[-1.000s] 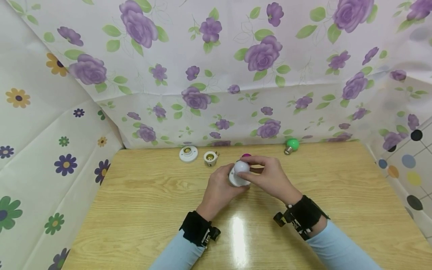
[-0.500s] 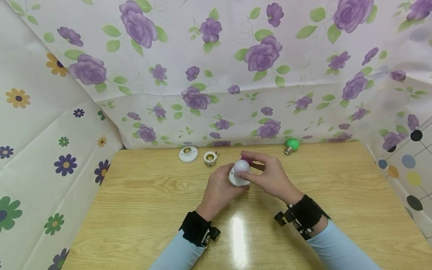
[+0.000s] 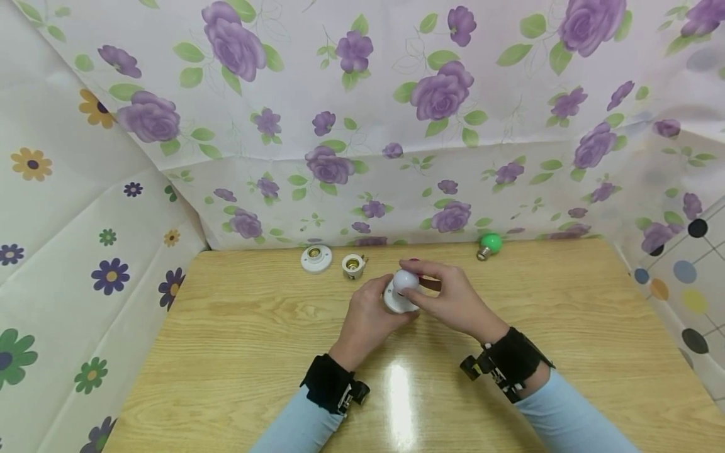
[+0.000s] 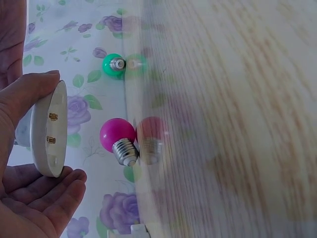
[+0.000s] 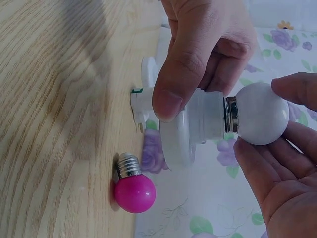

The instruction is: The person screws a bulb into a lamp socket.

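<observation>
My left hand (image 3: 370, 318) grips a round white lamp socket (image 5: 178, 139) by its base, held up off the table. Its hollow underside with two brass screws faces the left wrist camera. With thumb and fingers, my right hand (image 3: 455, 299) pinches a white bulb (image 5: 262, 114), whose metal thread sits partly in the socket's mouth; a narrow band of thread shows in the right wrist view. Behind the hands lies a magenta bulb (image 5: 134, 192), mostly hidden by the right fingers in the head view.
At the back of the wooden table (image 3: 255, 352) stand a white round-based socket (image 3: 316, 258) and a smaller white socket (image 3: 354, 266). A green bulb (image 3: 490, 243) lies at the back right. Flowered sheeting (image 3: 374, 126) rises behind the table.
The right fingers have shifted around the white bulb, and the magenta bulb behind them shows more, then less. The left hand and socket have stayed in place.
</observation>
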Demonstrator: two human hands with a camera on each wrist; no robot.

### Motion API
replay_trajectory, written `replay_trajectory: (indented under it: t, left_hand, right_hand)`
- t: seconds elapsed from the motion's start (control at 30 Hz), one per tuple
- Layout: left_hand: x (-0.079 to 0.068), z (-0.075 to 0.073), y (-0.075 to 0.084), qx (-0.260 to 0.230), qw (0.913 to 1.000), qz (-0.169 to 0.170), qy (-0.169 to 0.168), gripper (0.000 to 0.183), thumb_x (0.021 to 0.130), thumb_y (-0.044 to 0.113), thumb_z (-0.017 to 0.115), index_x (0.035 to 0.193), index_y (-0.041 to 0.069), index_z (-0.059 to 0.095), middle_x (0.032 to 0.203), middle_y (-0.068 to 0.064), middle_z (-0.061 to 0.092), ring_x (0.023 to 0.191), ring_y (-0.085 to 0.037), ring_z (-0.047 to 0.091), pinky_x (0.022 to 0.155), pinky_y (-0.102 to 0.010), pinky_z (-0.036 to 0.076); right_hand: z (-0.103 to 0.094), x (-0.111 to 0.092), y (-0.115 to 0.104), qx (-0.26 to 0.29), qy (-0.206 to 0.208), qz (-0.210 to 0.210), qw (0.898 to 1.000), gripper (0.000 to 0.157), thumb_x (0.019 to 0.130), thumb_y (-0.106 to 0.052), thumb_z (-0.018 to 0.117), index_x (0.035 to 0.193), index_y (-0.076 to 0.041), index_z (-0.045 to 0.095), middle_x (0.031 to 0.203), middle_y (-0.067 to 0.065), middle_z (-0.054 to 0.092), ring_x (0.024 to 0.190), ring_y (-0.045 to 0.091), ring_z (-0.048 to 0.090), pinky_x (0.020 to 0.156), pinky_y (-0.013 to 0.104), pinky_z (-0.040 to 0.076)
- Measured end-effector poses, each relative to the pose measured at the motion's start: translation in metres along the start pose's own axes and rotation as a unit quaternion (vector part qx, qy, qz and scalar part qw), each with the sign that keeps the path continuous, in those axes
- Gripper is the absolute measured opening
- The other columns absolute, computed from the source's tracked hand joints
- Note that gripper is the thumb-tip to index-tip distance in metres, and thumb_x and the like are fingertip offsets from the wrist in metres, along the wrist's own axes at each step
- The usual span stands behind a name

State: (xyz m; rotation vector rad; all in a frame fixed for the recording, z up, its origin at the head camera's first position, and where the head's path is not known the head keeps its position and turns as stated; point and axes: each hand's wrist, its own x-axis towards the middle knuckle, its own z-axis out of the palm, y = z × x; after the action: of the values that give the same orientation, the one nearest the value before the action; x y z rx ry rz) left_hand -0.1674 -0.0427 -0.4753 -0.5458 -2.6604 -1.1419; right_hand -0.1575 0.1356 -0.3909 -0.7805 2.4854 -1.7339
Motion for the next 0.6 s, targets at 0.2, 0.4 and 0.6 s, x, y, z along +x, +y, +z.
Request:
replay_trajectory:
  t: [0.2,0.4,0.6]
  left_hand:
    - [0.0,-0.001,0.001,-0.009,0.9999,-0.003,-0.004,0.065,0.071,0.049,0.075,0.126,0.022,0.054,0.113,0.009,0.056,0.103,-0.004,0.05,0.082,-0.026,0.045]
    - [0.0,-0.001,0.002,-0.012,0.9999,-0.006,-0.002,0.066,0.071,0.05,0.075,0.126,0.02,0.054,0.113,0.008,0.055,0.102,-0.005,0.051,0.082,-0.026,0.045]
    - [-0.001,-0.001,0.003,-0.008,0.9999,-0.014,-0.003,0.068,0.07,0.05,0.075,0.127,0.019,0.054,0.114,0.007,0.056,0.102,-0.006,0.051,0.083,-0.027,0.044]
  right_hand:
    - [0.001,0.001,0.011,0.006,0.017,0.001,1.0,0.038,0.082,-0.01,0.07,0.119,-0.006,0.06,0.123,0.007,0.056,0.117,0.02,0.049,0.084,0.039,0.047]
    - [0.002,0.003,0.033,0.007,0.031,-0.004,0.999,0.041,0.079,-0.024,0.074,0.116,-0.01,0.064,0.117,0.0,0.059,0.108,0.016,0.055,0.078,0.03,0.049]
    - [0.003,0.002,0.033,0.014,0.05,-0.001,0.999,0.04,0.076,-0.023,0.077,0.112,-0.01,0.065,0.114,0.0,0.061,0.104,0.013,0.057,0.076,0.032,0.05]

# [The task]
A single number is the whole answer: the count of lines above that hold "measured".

# [Exercise result]
2